The lower rate of growth is likely to prompt a round of other revisions by forecasters.

Uncertainty over the direction of oil prices and demand in emerging markets will also need to be built into next year’s figures. However, faster than expected US growth may help make up for a shortfall elsewhere.

Investors were boosted by better than expected figures from the US. Growth figures were the best for a decade as shoppers poured into the shopping malls.

Gross domestic product for the third-quarter leapt a better-than-expected 5% against a forecast 4.3%. It was the best performance the nation has recorded in more than 10 years. Consumers continue to spend more as they feel emboldened by a stronger job market, a stronger housing market and rising stocks.

The dollar was boosted by the figures and U.S. stocks rose, with the Dow closing above 18,000 for the first time ever and the S&P 500 also ending at a record. The Dow rose as high as 18,069.22 and is up about 175% from a 12-year closing low hit on 9 March 2009. The S&P’s record close was its 51st such record this year.

The pre-Christmas rally continued in London with a sixth straight gain for equities which rose to a two-week high.

On a thin day for corporate news, confectioner Thorntons was the stand-out corporate announcement. Shares fell sharply after it warned of a “significant reduction” in orders from major supermarkets and a problem with its warehouse distribution. The stock dropped by over a fifth after the retailer said earnings for the full year were to be “below those achieved for the last financial year”. They closed down 26.25p (22.2%) at 92p.

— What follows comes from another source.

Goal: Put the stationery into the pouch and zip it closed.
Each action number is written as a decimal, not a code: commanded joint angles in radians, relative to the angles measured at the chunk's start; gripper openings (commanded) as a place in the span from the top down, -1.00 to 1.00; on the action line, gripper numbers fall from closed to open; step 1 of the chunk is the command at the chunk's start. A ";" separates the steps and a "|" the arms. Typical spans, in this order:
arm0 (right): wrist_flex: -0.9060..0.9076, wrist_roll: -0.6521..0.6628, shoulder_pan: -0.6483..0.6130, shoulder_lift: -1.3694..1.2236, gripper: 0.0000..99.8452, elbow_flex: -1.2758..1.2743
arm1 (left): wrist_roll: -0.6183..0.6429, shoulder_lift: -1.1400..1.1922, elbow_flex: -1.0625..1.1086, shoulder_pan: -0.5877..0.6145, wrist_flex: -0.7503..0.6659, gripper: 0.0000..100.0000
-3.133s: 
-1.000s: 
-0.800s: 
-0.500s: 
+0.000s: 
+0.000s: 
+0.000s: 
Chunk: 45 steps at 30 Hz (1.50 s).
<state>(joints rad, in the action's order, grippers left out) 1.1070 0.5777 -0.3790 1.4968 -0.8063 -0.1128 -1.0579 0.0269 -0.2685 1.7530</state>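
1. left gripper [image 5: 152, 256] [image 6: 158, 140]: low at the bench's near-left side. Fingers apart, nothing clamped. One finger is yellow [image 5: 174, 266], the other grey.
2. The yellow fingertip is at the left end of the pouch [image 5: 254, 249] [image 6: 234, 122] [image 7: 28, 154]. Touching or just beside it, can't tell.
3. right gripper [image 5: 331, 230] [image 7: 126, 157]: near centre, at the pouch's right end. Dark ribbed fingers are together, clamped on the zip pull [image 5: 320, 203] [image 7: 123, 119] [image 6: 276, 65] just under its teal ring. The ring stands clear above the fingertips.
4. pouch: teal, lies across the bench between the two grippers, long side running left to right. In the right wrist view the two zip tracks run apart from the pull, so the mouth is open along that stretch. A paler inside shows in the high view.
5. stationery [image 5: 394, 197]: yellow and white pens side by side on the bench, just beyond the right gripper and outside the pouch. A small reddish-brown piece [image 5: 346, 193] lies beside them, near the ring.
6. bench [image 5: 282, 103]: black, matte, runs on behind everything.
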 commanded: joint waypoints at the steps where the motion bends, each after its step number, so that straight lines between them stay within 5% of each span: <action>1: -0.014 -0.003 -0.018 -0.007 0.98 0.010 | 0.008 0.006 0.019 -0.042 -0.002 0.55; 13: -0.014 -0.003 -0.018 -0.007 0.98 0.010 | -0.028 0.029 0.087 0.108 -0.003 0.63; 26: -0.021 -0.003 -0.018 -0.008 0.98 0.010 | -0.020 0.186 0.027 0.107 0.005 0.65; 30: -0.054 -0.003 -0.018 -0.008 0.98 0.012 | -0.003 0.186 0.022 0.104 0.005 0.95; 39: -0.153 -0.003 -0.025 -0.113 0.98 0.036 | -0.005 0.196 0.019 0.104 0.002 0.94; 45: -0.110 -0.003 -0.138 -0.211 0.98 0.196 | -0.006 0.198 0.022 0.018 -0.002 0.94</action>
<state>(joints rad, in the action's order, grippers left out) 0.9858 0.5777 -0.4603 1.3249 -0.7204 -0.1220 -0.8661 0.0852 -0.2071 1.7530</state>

Cameroon-focused oil explorer Bowleven, based in Edinburgh, jumped after being allowed extra time for the completion of the farm-out agreement over its Etinde project as it continued to sweat over presidential approval. Shares closed up 1p (4.76%) at 27.5p.

Other oil and gas-related stocks were largely higher after Brent crude rose slightly.  Weir Group, Tullow, Premier Oil and Petrofac made decent gains.